Cinema com Rapadura

OPINIÃO   sexta-feira, 29 de maio de 2020

18 Presentes (Netflix, 2020): amor em 4D

Belo e emocionante drama italiano sobre o amor incondicional de uma mãe apresenta roteiro que dá espaço para as interpretações dos atores brilharem acima de tudo, e por isso toca profundamente quem assiste.

O cinema italiano marcou muita presença no Brasil. O neorrealismo, por exemplo, serviu de inspiração para vários movimentos, como o Cinema Novo. Anos mais tarde, diretores como Bertolucci e Benigni caíram no gosto do povo. Na última década, entretanto, a Itália perdeu o seu holofote cinematográfico. O material mais consumido ainda é o do século passado e ver filmes italianos passou a ser considerado “cult” e perdeu a contemporaneidade. Porém, com a ascensão de plataformas de streaming onde, no caso da Netflix, há um espaço reservado só para filmes estrangeiros, está havendo um fenômeno de internacionalização do conteúdo e diversidade. É o caso de “18 Presentes”.

Não se deixe enganar pelo título brega, esse filme é um verdadeiro “presente”. No início do drama apresenta-se Anna (Benedetta Porcaroli), uma menina que recebe em todo aniversário um presente que a mãe deixou comprado antes de morrer, logo após o parto da filha, devido a um tumor. Acompanha-se os momentos de abertura dos presentes e suas reações ao longo dos anos, nos quais a alegria se transforma em raiva e não aceitação. Até o dia do seu aniversário de 18, quando durante um ato de rebeldia sofre um terrível acidente, mas que graças a isso tem a oportunidade de conhecer a falecida mãe. 

Por conter várias passagens de tempo, o espectador observa diversas mudanças na direção de arte e fotografia que são muito eficientes na criação e ambiência, principalmente para quem vivenciou o início dos anos 2000. Falando em fotografia, muitas vezes ela tem um “quê” documental, não só nos momentos óbvios que simula um home video, mas num modo geral, bem intimista, lembrando a estética do já mencionado neorrealismo.

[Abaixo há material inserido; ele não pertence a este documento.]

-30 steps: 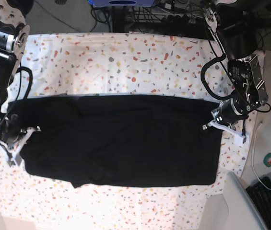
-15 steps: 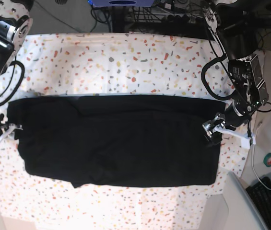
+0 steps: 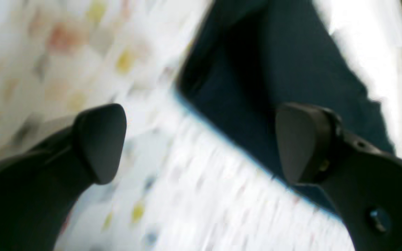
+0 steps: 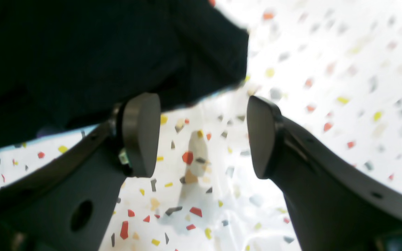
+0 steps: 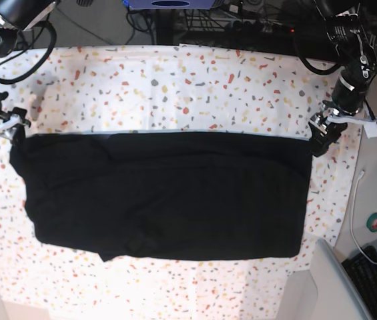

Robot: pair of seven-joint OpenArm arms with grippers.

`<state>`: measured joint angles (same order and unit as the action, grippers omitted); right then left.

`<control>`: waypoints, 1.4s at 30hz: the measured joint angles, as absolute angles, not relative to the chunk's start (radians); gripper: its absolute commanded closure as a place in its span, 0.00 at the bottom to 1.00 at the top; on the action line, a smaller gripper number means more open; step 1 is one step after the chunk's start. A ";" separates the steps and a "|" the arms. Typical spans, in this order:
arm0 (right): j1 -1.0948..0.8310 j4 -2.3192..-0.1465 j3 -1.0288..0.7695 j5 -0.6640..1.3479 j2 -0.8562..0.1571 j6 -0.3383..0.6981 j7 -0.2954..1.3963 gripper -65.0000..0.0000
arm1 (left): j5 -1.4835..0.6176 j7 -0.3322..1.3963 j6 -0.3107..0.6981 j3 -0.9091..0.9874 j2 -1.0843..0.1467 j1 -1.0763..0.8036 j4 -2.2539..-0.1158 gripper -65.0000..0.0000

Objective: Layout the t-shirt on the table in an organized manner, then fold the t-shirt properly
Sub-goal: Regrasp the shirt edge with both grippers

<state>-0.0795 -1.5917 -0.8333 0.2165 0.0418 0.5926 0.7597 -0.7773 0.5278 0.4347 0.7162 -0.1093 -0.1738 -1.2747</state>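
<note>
One t-shirt (image 5: 165, 193), black, spread flat. One table (image 5: 175, 87), white speckled cloth. Two arms, one each side; two grippers: left gripper (image 5: 326, 130) at shirt's right end in base view, right gripper (image 5: 5, 123) at shirt's left end. Each gripper: two dark fingers, four in all, nothing between them. One keyboard (image 5: 375, 280), black, at lower right off table. One round green-and-red sticker or disc (image 5: 375, 222) nearby; too small to tell which. One white cable (image 5: 356, 207) beside it.
</note>
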 measured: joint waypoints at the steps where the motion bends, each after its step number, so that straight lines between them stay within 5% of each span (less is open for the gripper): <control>1: -0.079 -1.590 -0.833 0.218 0.041 0.592 0.759 0.43 | -0.780 0.497 0.435 0.710 -0.115 -0.167 -1.242 0.00; 13: -0.062 -1.560 -0.843 0.220 0.038 0.592 0.749 0.43 | -0.796 0.429 0.453 0.557 -0.156 -0.032 -0.985 0.00; 26: 0.106 -1.182 -1.020 0.221 -0.030 0.588 0.752 0.42 | -0.635 0.439 0.430 0.531 -0.155 0.022 -0.933 1.00; 42: 0.147 -0.960 -1.019 0.338 -0.071 0.589 0.628 0.43 | -0.636 0.441 0.434 0.530 -0.155 0.017 -0.933 1.00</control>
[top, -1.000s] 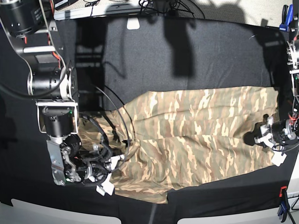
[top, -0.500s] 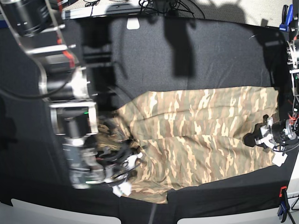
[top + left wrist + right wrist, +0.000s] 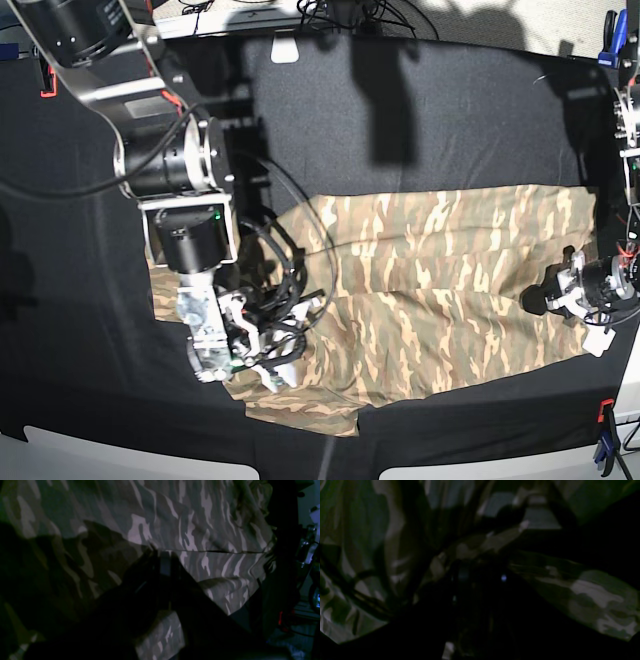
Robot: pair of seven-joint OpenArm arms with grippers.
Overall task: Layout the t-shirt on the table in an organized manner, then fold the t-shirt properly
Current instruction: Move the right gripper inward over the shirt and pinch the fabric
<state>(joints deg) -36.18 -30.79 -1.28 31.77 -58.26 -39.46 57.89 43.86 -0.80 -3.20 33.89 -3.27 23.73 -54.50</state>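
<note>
Left gripper: closed on camouflage t-shirt. Right gripper: over shirt's bunched end; opening, hold unclear. Pinch single edge, draw outward low, smoothing.

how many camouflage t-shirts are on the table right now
1. The camouflage t-shirt lies across the near part of the black-covered table, beneath both arms. Another layer hidden under its folds can't be ruled out.
</note>
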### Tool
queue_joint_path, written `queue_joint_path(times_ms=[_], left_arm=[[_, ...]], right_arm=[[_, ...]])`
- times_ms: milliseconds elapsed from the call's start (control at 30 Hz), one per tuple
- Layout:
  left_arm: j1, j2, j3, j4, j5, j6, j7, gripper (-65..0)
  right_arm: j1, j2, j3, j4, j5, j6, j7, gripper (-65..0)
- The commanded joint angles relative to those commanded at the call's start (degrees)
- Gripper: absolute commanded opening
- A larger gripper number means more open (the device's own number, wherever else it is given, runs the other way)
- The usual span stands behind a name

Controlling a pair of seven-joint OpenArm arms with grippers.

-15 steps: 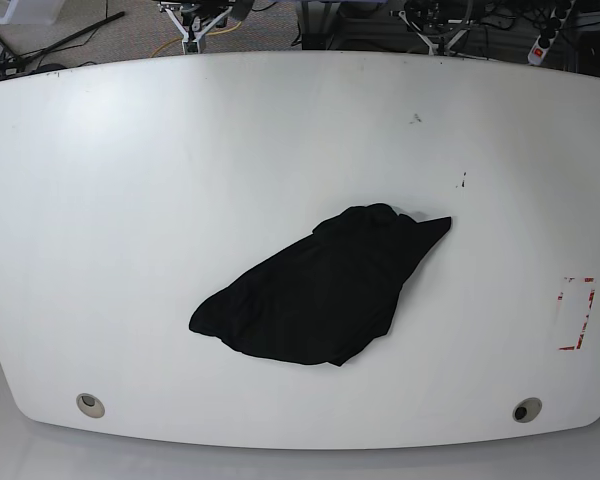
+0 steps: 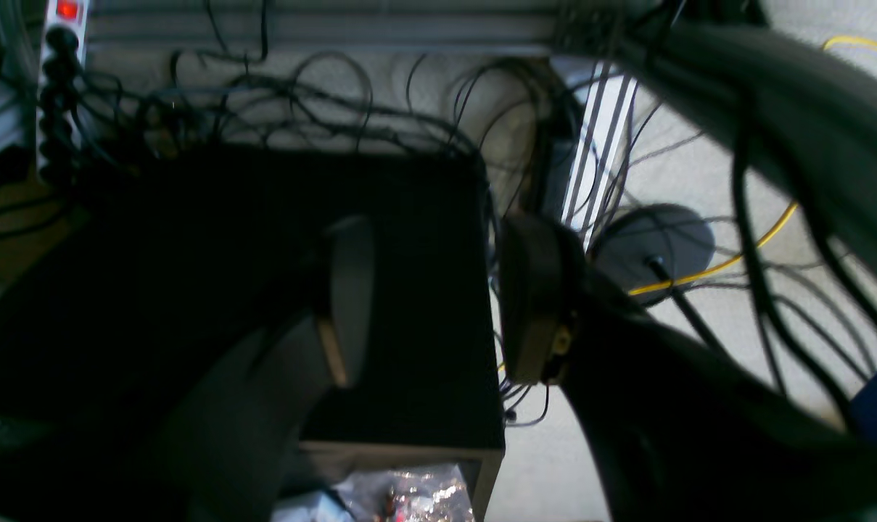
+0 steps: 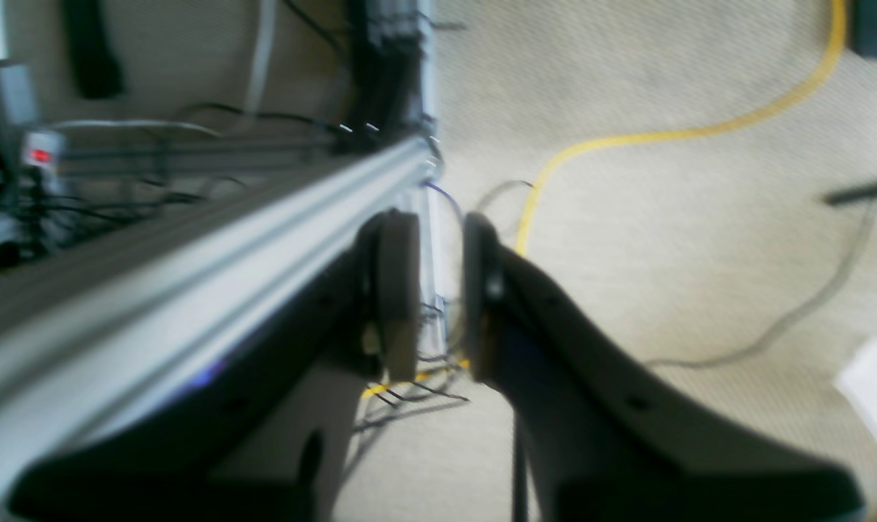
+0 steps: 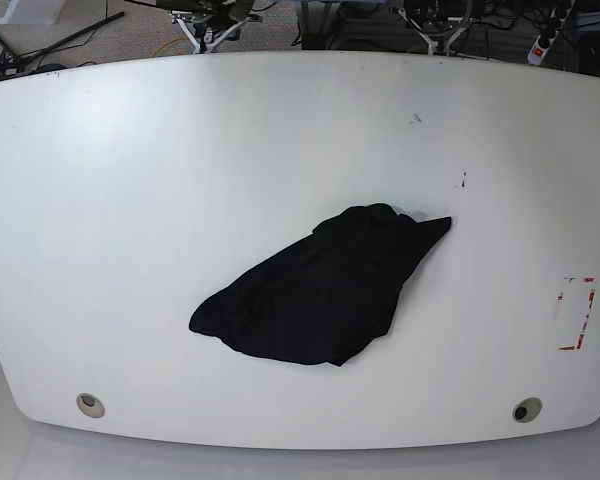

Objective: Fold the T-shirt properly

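Black and crumpled, the T-shirt (image 4: 325, 295) lies in a heap on the white surface (image 4: 130, 200), a bit toward the near edge. Its long side runs from near-left to far-right. Neither arm is over it. Far back, the left gripper (image 2: 434, 297) hangs open and the right gripper (image 3: 434, 293) is a little open, both empty, so I can't tell which is nearer.

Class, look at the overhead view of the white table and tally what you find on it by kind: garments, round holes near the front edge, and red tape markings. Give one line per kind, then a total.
Black T-shirt, crumpled: 1
Round holes in the table: 2
Red tape marking: 1
Total: 4
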Motion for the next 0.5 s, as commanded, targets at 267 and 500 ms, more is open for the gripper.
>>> queue_joint_path(times_ms=[267,500], left_arm=[[2.02,0.00,0.00,0.53,0.00,0.00,-4.75,-39.0],[5.63,0.00,-0.18,0.53,-0.09,0.00,-9.41,-39.2]], right_arm=[[-4.13,0.00,0.00,6.68,-0.09,0.09,2.37,-55.6],[-9.49,0.00,0.00,14.86,-0.09,0.44,-1.14,-55.6]])
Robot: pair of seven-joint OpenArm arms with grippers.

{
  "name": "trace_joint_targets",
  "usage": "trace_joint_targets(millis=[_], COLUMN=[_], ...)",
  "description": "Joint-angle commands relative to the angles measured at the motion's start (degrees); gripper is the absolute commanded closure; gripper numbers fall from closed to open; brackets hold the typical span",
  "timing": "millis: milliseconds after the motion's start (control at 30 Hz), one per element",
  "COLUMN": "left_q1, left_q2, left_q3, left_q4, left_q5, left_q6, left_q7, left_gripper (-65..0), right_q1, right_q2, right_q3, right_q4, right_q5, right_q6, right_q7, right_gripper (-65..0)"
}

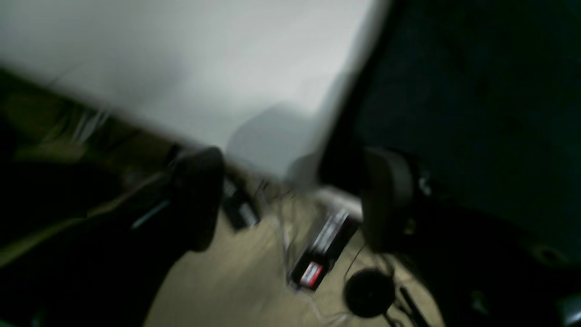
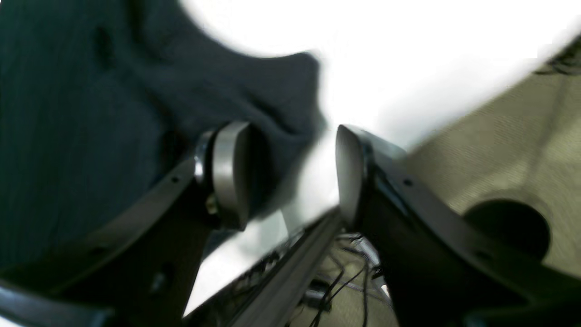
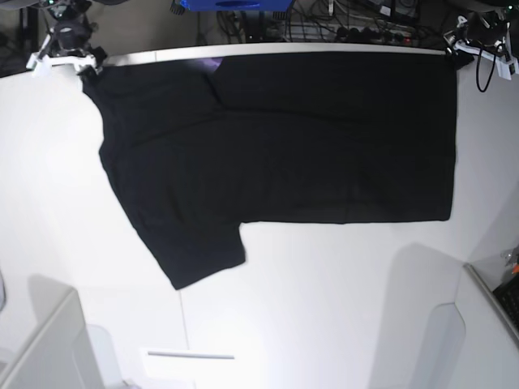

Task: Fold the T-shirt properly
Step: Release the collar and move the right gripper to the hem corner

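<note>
The black T-shirt point(image 3: 276, 146) lies spread flat and sideways on the white table point(image 3: 324, 284). One sleeve point(image 3: 199, 251) points toward the near left, and a bit of purple point(image 3: 209, 65) shows at its far edge. My right gripper point(image 3: 66, 50) is at the shirt's far left corner. In the right wrist view it point(image 2: 283, 172) is open, with a cloth corner point(image 2: 272, 95) reaching into the gap by one finger. My left gripper point(image 3: 477, 44) is at the far right corner. It point(image 1: 292, 186) is open, and the shirt's edge point(image 1: 454, 91) lies by one finger. Both wrist views are blurred.
The shirt's far edge runs along the table's far edge point(image 3: 324, 50). Beyond it are cables and a blue box point(image 3: 235, 5). The floor below holds a power strip point(image 1: 322, 254) and a round black object point(image 1: 368, 293). White arm bases point(image 3: 49, 348) stand at the near corners.
</note>
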Motion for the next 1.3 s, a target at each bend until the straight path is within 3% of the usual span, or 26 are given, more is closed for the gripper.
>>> trace_joint_targets(millis=[0, 133, 333, 433, 533, 567, 800, 1133, 1267], left_q1=[0.74, -0.58, -3.13, -4.53, -6.29, -6.82, -8.75, -9.02, -9.81], left_q2=[-0.95, -1.12, -1.56, -3.15, -4.73, -4.99, -5.08, -5.08, -5.08], left_q3=[-1.99, -6.57, -11.31, -9.64, -7.27, -6.74, -6.3, -6.21, -6.21], left_q4=[1.69, 5.74, 11.8, 12.24, 12.24, 12.24, 12.24, 12.24, 12.15], left_q5=[-0.57, -0.57, -0.21, -0.21, -0.21, -0.21, -0.21, -0.21, -0.13], left_q6=[-0.12, -0.12, -0.12, -0.12, -0.12, -0.12, -0.12, -0.12, -0.12], left_q7=[-0.95, -0.6, -0.6, -0.6, -0.6, -0.6, -0.6, -0.95, -0.69], left_gripper=[-44.8, -44.9, -42.5, -27.5, -4.6, 0.0, 0.0, 0.0, 0.0], right_q1=[-0.21, 0.93, 7.44, 11.83, 16.93, 18.87, 32.67, 56.23, 63.88], right_q2=[-0.12, 0.49, 6.29, 9.46, 11.13, 11.83, 15.35, 20.8, 22.64], right_q3=[1.94, 5.45, 5.54, 1.41, -4.92, -7.29, -18.28, -30.59, -37.54], right_q4=[2.57, 5.29, 4.41, 4.06, 3.71, 3.09, -6.84, -39.63, -51.15], right_q5=[0.41, 0.32, 0.23, 0.32, 0.32, 0.23, 0.23, 0.23, 0.15], right_q6=[0.21, 0.21, 0.12, 0.21, 0.21, 0.12, -0.14, -0.14, -0.14], right_q7=[1.35, 1.35, 0.38, -2.52, -3.84, -3.84, -3.84, -3.48, -1.46], right_gripper=[-29.1, -29.1, -29.3, -29.3, -29.3, -29.3, -28.5, -29.6, -35.9])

Tal movimento cinematográfico também parece influenciar o roteiro que é feito de diálogos simples, mas que deixam espaço para uma atuação de cair o queixo, principalmente da atriz Vittoria Puccini que interpreta a mãe, Elisa. Sobre ela, já fica adiantado aqui: prepare os lencinhos. Essa personagem vai te fazer se sentir ora na pele dela, portanto, você sofre sobre o câncer junto, ora filho dela, de forma que seu amor se torna quase palpável. Amor esse que não é construído de imediato, ele fica implícito em gestos sutis e olhares. Ainda há uma terceira e muito importante figura que é a de Alessio (Edoardo Leo). O personagem é muito tocante e, de seu jeito próprio, é o marido perfeito tentando ser também “pãe” e não deixar nada faltar para a filha. Anna tem um arco de personagem ascendente, onde passa de uma adolescente rebelde para uma jovem adulta com um pouco mais de causa, que faz de tudo para aproveitar a oportunidade de estar com e conhecer a mãe.

Observa-se a trajetória das duas personagens e a quantidade de dor e sofrimento envolvida. Afinal, Elisa desconhece quem Anna é, e a filha por sua vez não sabe até quando poderá ficar com a mãe, mas tem conhecimento da sua doença e qual será o seu fim. Esse sentimento de angústia acompanha o espectador o tempo todo e você se pega num estágio de loucura, dialogando com o filme, querendo contar tudo para Elisa. O longa acaba e quando você pensa que já acabou também o estoque de lágrimas, aparecem letrinhas que formam a frase: “Inspirado em uma história real”. 

É o tipo de obra que você aceita, abraça até mesmo os seus pequenos clichês e perdoa alguns closes em que Benedetta Porcaroli tem expressões tão vazias quanto Kristen Stewart em “Crepúsculo“. Ou ainda o fato de que não tem uma trilha grandiosa, talvez porque nem precise. Ao assistir “18 Presentes”, o espectador concorda em subir em uma montanha-russa de emoções e sensações desde o início. Pode-se dizer que é uma excelente forma do cinema italiano voltar a cair no gosto brasileiro.